Both Control.Invoke and Control.BeginInvoke methods may accept different delegate types and their parameters. However, this causes a serious performance issue as the main code calling method is Delegate.DynamicInvoke(params object[] args), which in turn uses low-performance reflection. At the same time, for some delegates such as EventHandler, MethodInvoker and WaitCallback the code is called directly. In the time of code execution the delegate is checked for belonging to one of the above types with specified number of parameters, and if it doesn’t – DynamicInvoke() is called.

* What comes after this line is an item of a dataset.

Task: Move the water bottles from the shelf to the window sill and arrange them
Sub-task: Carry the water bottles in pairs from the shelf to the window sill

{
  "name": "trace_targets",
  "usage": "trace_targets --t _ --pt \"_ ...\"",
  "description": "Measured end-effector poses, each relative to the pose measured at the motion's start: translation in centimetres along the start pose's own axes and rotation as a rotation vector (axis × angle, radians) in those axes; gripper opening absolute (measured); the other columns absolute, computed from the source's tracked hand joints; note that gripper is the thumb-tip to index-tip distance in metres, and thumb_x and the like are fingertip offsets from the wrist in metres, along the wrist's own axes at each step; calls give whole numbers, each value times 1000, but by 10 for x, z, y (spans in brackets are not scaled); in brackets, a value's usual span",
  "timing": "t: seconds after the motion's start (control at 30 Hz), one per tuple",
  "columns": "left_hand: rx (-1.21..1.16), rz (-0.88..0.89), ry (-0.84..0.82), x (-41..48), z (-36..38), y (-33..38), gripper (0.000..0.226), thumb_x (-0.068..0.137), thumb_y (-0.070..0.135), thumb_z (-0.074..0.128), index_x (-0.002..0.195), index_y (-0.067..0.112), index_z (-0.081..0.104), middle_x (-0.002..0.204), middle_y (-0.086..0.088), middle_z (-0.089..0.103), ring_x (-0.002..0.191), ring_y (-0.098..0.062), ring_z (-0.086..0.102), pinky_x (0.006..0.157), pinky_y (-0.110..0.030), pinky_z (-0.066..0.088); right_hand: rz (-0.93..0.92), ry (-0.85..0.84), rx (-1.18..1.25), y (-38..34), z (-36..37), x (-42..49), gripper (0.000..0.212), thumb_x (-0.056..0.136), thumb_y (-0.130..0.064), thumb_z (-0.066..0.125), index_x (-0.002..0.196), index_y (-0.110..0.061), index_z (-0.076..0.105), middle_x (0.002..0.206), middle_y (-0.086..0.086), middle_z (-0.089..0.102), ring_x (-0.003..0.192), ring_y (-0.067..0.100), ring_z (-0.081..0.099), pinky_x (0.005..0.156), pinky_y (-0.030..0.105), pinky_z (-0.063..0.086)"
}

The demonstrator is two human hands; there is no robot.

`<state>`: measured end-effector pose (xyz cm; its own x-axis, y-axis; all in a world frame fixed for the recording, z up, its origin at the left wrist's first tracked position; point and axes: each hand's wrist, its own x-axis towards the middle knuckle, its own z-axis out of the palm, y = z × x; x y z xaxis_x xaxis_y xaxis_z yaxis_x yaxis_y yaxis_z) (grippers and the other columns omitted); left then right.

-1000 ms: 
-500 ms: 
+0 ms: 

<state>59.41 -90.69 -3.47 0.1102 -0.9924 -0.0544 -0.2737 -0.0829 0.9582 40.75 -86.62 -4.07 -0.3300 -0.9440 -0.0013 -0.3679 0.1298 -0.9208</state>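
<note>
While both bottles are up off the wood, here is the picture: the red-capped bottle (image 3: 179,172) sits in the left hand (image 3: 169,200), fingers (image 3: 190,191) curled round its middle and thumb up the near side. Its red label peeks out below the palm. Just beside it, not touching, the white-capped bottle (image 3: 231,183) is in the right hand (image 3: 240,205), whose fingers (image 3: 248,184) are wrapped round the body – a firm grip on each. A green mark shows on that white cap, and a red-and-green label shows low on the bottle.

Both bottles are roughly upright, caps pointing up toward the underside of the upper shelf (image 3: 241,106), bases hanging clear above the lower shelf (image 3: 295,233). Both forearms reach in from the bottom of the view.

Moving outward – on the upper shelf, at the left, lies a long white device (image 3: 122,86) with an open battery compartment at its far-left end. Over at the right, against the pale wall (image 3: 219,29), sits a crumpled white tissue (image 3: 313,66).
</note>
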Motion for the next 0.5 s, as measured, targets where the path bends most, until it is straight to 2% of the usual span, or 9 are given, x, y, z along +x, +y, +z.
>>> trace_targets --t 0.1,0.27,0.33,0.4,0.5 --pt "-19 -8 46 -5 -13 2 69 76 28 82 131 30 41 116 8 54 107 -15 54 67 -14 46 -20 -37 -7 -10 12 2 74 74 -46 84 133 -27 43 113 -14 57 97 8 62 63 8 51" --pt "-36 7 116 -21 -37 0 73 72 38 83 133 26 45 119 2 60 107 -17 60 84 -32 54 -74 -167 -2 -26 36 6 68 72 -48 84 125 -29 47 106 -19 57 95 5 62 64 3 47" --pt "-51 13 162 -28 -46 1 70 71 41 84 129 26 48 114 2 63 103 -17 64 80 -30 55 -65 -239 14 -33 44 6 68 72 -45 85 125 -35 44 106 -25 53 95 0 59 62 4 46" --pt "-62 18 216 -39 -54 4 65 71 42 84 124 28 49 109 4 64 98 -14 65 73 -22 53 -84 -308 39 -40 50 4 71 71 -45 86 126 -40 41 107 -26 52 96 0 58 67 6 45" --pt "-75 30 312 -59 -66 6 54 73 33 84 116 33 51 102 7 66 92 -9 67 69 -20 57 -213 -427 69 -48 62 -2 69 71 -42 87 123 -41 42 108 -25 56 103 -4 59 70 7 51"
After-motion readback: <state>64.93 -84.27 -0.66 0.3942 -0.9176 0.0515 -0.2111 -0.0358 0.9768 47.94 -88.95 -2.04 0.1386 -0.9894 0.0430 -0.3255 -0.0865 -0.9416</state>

From practical point of view the synchronization process should look as follows:

    someControl.BeginInvoke(new MethodInvoker(delegate
    {
        //a code here
    }));

For comparison, if custom delegates are used, performance of Invoke call from non-GUI thread equals on the average:

Custom delegate: 25,000 calls per second.
MethodInvoker: 40,000 calls per second.

If Control.Invoke is called from GUI thread that doesn’t count inter-thread synchronization rate and doesn’t have context switches, the results are as follows:

Custom delegate: 150,000 calls per second
MethodInvoker:  1,200,000 calls per second.

The example code is provided below:

    ThreadPool.QueueUserWorkItem(delegate
    {
        int k = 0;

        DateTime dt = DateTime.UtcNow;
        for (int i = 0; i < 10000; ++i)
        {
            //CustomDelegate d = delegate { k++; };
            //Invoke(d, new object[]{EventArgs.Empty});

            Invoke(new MethodInvoker(delegate { k++; }));
        }
        TimeSpan ts = DateTime.UtcNow - dt;

        MessageBox.Show(string.Format("{0} invokes. Perf = {1} call/sec", k, 1000*k/ts.TotalMilliseconds));
    });

Summary. To improve performance it is always better to use MethodInvoker that improves performance by 50% when calling Control.Invoke method from non-GUI thread and tenfold when calling from GUI thread.